Petitions are the People’s Domino Effect

Step III to Spark a Community Renaissance 

In his last speech as President to the American people, Obama declared that “change only happens when ordinary people get involved, and they get engaged, and they come together to demand it.” Regardless of where you fall politically, he is right.

A practical means to this end is by starting a petition: one idea, co-signed by a large group of people.

Petitions are now primarily spread online. Trayvon Martin’s family created a petition that received millions of signatures which brought public pressure to investigate George Zimmerman. After a special needs child died due to neglectful child services, the boy’s sister started a petition and received over 500k signatures. Public support led legislators to create “The Quentin Douglas Wood Act”, which sought to make this kind of neglect impossible. Just a couple of weeks ago, a controversial painting of cops drawn as pigs in the tunnel of the Capitol Building was taken down after thousands of petition signatures brought this issue to the desks of elected representatives.

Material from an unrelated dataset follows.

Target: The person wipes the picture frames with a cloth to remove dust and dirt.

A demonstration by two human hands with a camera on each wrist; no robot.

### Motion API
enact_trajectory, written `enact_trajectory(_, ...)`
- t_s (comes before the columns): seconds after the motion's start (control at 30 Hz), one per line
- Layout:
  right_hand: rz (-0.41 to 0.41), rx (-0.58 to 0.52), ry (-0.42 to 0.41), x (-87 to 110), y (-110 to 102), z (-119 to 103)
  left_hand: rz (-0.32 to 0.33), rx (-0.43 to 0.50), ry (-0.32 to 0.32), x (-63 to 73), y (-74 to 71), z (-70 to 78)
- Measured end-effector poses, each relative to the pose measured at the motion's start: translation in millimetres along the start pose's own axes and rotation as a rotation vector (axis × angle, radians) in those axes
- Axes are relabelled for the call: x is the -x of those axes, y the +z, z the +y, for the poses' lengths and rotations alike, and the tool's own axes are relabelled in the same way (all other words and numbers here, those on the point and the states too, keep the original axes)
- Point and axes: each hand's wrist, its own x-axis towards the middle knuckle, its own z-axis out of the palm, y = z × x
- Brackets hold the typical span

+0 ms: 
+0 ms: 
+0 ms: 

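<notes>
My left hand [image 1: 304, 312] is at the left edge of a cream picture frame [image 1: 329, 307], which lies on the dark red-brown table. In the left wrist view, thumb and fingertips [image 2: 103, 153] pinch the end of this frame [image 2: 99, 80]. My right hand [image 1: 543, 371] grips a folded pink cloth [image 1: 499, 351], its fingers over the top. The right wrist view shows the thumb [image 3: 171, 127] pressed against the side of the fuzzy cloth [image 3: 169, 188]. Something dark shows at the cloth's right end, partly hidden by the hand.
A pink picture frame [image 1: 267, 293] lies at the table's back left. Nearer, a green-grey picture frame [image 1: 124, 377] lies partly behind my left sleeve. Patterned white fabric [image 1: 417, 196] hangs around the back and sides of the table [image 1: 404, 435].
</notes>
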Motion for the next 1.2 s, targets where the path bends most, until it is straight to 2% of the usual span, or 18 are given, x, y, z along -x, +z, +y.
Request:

These are rare but memorable instances where large groups of people get together and successfully “demand” change. Sadly, injustice isn’t rare, and it happens at the national level and in our backyards.

A few years ago Greg Schiller, a local science teacher, was unfairly suspended by LA Unified School District. Administrators believed his students were building dangerous science projects. Many students and parents were in disbelief and quickly came to Schiller’s defense with an outpouring on social media. A petition quickly circulated and a few months later, Schiller was reinstated.

Online petitions are not new, but having the proper network and platform to propel these petitions certainly is. That’s where The Burg comes in.

For the most part, people who sign petitions today do so anonymously. The signatures are important but they are not tied directly to a voting community. On The Burg you are placed directly in your voting district and therefore when you sign a petition, your representatives know exactly what members of their constituency think. If a legislator sees a petition with massive support from within their district, they will have no choice but to respond to the mandate.

A petition cannot replace the process of turning a bill into law, but it can certainly get the ball rolling.